# LGB Mikado



## mrbearmc (Sep 3, 2008)

Is the LGB Mikado (25872) plug and play? And if so, how do I access the plug?


----------



## Greg Elmassian (Jan 3, 2008)

Do you mean "can I buy an LGB decoder to plug in?" 

Or do you mean some other hardware? 

Only an LGB will plug in. I think Massoth may have a cable/harness. 

What hardware are you looking for? 

Do you need a link for an exploded diagram? 

*http://www.gartenbahn.at/downloadarchiv/25872P-1.PDF* 


Regards, Greg


----------



## Axel Tillmann (Jan 10, 2008)

ZIMO has also a Plug and Play board, but with any plug and paly you have to be happy with the result. If you want to seperate functions out that LGB designed to be jointly then the only way is to gut the elctronics and require the engine.
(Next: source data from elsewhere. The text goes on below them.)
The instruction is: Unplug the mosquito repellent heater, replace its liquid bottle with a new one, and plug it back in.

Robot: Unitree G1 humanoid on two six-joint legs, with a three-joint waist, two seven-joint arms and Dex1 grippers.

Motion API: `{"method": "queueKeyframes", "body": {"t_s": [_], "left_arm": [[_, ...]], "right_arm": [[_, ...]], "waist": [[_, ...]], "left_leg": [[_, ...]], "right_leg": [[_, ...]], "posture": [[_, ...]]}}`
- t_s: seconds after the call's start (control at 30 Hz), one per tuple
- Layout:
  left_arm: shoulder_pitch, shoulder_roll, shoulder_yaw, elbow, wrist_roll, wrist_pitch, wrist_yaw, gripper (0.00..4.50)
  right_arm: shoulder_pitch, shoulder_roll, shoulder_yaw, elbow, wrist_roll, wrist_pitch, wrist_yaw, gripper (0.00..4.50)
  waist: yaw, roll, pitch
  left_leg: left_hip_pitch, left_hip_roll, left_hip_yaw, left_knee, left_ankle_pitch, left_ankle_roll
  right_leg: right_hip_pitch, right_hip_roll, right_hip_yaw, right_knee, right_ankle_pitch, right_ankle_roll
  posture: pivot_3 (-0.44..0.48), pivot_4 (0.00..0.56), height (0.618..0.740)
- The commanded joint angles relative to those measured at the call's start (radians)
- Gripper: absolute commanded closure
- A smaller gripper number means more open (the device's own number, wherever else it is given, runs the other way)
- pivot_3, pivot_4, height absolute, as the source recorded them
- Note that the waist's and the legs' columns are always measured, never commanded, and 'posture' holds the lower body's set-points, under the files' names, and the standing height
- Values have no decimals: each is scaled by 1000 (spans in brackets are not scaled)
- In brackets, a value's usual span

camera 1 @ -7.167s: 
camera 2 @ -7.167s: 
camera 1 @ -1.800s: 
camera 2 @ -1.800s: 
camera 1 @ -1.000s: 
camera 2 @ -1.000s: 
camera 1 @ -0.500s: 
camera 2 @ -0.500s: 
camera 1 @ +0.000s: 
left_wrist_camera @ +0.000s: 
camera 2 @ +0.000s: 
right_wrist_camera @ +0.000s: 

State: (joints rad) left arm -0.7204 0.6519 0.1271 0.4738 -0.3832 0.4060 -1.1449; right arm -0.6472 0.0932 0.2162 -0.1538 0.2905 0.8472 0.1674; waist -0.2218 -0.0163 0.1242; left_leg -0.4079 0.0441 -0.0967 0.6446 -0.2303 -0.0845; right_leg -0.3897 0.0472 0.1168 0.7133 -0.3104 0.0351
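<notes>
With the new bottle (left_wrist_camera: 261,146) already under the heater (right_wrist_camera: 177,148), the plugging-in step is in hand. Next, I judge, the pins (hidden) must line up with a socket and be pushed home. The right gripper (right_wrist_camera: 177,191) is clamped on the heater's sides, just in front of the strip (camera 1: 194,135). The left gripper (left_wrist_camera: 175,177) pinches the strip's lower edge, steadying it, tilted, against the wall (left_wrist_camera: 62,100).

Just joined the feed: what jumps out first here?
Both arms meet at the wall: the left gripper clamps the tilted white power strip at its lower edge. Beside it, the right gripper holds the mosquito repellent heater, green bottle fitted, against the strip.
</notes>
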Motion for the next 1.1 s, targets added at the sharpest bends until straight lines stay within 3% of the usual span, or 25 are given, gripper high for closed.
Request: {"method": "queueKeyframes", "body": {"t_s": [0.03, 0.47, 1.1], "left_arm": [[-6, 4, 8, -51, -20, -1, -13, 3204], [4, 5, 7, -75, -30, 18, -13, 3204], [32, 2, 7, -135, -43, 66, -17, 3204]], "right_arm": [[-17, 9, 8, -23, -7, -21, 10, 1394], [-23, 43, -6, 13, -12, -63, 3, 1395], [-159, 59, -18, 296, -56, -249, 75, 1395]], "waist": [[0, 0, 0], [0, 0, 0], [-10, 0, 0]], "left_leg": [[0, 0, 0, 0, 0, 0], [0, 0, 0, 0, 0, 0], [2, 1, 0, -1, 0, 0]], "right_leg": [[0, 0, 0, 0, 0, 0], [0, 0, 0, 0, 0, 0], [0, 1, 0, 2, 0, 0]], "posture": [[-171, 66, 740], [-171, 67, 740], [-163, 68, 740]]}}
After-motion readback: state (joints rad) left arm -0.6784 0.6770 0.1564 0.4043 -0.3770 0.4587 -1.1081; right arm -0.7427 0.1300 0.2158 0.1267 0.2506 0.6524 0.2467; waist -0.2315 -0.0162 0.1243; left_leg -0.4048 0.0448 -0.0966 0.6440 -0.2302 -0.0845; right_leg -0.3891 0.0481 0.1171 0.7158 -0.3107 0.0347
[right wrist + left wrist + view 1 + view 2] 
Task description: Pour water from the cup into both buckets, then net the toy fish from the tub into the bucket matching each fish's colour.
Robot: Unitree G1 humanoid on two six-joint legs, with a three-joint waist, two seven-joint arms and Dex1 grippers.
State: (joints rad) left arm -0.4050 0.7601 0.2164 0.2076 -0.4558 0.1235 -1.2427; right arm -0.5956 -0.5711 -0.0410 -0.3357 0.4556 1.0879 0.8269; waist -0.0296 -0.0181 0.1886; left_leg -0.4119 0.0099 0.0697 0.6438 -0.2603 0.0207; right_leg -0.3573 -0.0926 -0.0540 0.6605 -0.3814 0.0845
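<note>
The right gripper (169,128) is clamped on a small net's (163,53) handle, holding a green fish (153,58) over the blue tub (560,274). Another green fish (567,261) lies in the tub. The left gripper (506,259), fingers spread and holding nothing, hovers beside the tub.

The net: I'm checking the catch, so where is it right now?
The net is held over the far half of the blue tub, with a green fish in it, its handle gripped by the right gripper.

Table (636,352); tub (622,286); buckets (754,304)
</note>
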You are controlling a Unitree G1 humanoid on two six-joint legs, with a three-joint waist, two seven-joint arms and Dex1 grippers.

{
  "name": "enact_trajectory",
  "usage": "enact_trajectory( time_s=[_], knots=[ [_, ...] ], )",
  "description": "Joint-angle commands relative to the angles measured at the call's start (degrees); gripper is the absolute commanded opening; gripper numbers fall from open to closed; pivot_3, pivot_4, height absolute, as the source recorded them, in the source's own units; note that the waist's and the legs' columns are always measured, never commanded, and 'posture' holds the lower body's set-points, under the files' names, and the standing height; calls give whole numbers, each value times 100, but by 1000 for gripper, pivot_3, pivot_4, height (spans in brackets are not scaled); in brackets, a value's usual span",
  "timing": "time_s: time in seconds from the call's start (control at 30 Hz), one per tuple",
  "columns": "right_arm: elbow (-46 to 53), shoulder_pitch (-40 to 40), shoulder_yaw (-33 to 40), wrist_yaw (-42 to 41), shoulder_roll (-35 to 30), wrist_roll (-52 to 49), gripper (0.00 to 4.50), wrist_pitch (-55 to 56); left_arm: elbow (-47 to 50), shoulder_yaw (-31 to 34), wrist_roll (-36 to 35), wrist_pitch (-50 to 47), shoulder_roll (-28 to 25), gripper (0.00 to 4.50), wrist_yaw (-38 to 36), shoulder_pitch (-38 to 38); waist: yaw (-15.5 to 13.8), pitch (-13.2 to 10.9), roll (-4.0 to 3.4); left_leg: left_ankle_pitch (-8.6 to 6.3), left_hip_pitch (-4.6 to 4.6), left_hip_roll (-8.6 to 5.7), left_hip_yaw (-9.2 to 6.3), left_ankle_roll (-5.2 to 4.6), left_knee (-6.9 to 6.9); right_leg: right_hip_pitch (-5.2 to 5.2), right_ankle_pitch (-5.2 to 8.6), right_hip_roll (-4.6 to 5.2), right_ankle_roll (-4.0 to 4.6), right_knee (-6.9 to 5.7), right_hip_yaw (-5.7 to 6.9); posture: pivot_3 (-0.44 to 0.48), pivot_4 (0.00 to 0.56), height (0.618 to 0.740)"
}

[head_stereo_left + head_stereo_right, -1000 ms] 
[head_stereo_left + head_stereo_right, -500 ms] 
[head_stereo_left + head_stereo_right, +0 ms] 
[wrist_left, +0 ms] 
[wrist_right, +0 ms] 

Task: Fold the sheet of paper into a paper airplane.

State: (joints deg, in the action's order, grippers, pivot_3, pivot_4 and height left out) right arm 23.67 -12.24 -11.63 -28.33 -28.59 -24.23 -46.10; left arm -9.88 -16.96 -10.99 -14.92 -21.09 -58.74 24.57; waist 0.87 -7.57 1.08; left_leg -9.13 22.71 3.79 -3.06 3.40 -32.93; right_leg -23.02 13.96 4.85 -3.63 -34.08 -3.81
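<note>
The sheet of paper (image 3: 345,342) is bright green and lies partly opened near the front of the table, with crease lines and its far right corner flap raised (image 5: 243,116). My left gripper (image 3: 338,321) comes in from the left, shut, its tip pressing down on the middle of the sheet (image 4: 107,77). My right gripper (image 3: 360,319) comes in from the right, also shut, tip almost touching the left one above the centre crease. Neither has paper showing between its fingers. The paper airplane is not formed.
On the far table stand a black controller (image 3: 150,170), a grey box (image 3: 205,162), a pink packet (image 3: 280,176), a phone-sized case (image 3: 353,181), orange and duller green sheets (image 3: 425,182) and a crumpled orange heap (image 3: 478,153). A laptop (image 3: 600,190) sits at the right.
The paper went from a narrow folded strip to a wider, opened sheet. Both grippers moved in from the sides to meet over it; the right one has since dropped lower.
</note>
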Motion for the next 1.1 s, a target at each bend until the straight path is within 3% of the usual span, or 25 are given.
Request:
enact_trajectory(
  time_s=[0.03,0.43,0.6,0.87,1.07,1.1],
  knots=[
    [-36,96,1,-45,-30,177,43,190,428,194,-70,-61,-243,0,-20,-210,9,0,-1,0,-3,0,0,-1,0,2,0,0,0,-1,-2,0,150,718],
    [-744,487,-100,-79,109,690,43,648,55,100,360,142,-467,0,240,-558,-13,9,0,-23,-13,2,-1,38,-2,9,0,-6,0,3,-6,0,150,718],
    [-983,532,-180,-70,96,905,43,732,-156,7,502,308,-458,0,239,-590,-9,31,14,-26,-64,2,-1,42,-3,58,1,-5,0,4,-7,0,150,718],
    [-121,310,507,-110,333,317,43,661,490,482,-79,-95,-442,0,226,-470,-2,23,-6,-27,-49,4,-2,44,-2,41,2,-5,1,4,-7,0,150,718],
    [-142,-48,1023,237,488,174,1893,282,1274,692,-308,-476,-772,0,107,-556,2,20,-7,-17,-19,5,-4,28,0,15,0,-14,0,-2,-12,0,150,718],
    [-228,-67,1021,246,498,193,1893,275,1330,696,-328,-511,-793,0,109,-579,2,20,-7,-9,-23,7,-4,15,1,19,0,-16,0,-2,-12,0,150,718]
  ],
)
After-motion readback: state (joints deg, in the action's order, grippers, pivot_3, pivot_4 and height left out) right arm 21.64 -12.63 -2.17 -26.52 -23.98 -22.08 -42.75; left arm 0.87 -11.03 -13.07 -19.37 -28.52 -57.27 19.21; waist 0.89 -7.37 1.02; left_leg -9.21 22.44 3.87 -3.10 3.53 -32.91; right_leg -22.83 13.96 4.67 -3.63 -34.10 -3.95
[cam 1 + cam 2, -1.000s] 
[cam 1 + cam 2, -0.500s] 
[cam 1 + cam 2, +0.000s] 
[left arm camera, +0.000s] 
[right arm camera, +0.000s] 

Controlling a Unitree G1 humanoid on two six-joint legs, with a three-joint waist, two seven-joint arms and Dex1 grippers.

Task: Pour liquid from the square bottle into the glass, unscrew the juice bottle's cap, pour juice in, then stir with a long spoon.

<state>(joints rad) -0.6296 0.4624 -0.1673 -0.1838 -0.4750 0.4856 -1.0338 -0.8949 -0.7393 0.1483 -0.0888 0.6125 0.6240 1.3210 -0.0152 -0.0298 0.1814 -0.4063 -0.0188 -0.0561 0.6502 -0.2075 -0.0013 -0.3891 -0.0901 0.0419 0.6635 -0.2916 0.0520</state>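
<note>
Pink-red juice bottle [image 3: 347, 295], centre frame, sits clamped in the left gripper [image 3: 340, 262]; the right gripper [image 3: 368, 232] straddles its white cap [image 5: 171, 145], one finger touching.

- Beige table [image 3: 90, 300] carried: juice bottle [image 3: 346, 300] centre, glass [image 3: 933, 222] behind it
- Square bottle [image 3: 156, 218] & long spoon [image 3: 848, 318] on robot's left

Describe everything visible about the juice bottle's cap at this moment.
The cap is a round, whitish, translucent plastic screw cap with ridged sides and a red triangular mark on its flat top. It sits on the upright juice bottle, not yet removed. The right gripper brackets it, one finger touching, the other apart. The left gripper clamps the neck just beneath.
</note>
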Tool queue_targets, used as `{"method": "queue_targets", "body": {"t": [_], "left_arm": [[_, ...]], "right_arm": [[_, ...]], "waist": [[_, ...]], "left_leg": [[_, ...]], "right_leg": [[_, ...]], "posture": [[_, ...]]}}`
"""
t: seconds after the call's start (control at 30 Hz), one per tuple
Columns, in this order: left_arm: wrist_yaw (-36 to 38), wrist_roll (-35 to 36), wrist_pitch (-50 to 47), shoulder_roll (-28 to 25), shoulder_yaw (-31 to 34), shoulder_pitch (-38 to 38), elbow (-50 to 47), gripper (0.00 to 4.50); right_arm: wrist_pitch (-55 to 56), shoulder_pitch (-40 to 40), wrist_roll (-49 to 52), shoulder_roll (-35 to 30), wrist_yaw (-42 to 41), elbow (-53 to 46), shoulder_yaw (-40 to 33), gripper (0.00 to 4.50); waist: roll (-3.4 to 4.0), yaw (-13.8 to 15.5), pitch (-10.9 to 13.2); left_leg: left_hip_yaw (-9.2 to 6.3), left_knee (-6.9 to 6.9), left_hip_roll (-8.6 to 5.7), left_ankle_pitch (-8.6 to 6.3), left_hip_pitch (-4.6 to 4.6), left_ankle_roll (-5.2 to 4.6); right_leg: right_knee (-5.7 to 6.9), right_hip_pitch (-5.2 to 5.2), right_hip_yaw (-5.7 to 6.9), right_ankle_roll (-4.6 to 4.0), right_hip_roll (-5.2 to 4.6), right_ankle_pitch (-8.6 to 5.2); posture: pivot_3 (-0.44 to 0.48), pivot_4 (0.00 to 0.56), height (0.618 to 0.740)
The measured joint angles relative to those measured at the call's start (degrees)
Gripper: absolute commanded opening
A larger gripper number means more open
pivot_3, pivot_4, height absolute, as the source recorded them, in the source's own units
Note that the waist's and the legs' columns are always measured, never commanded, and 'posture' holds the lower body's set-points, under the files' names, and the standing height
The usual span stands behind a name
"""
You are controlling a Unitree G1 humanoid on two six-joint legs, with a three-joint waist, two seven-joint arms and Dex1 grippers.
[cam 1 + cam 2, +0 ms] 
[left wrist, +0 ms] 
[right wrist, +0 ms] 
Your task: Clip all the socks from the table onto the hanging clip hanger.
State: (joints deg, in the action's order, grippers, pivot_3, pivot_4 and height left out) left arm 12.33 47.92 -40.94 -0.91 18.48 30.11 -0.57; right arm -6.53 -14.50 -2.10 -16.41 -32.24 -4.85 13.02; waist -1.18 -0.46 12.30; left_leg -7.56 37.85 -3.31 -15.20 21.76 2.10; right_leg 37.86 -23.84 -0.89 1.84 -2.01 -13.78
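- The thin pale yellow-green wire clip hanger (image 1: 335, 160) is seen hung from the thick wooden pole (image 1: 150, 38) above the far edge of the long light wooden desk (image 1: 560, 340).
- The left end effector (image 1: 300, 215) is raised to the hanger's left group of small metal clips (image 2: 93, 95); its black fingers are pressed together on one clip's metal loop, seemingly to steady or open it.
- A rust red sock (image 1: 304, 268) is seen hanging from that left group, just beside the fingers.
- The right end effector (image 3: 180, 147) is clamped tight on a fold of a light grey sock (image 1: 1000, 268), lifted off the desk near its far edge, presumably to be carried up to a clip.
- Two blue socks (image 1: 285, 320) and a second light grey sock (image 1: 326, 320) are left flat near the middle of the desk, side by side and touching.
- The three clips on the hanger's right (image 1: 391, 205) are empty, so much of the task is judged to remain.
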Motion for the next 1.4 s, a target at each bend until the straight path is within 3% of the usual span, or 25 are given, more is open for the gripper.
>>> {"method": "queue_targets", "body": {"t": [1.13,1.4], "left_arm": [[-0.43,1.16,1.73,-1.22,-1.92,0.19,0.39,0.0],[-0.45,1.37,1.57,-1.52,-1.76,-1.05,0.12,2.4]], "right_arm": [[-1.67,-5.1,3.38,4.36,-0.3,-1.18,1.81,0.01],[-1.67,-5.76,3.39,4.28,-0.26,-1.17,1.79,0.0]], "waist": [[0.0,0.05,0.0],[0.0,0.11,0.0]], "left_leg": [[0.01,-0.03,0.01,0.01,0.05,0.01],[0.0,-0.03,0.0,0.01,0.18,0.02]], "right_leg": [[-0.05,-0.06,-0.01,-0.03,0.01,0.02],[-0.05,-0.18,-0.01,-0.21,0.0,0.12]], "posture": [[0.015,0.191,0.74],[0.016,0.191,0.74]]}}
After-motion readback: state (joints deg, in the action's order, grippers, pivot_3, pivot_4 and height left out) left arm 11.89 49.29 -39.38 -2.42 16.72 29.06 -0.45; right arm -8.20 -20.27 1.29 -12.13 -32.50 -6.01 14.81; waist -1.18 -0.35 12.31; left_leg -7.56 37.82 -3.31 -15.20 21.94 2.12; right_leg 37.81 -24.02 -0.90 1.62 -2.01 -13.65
If you are not that particular then the TrueSound DCC decoder + the Plug and Play board will do the trick.


----------



## Greg Elmassian (Jan 3, 2008)

Axel, can you elaborate on your post. 

So the Zimo plug and play might not have as many functions as a "normal" decoder? 

What do you mean by "functions designed to be jointly"... 

Here's a good change to educate me! 

Regards, Greg


----------



## ZachsPappaw (Jan 3, 2008)

I'm pretty sure that's the Southern model that I had 2 of, and they came with MTS and sound already installed?

Hope that helps.

Jeff


----------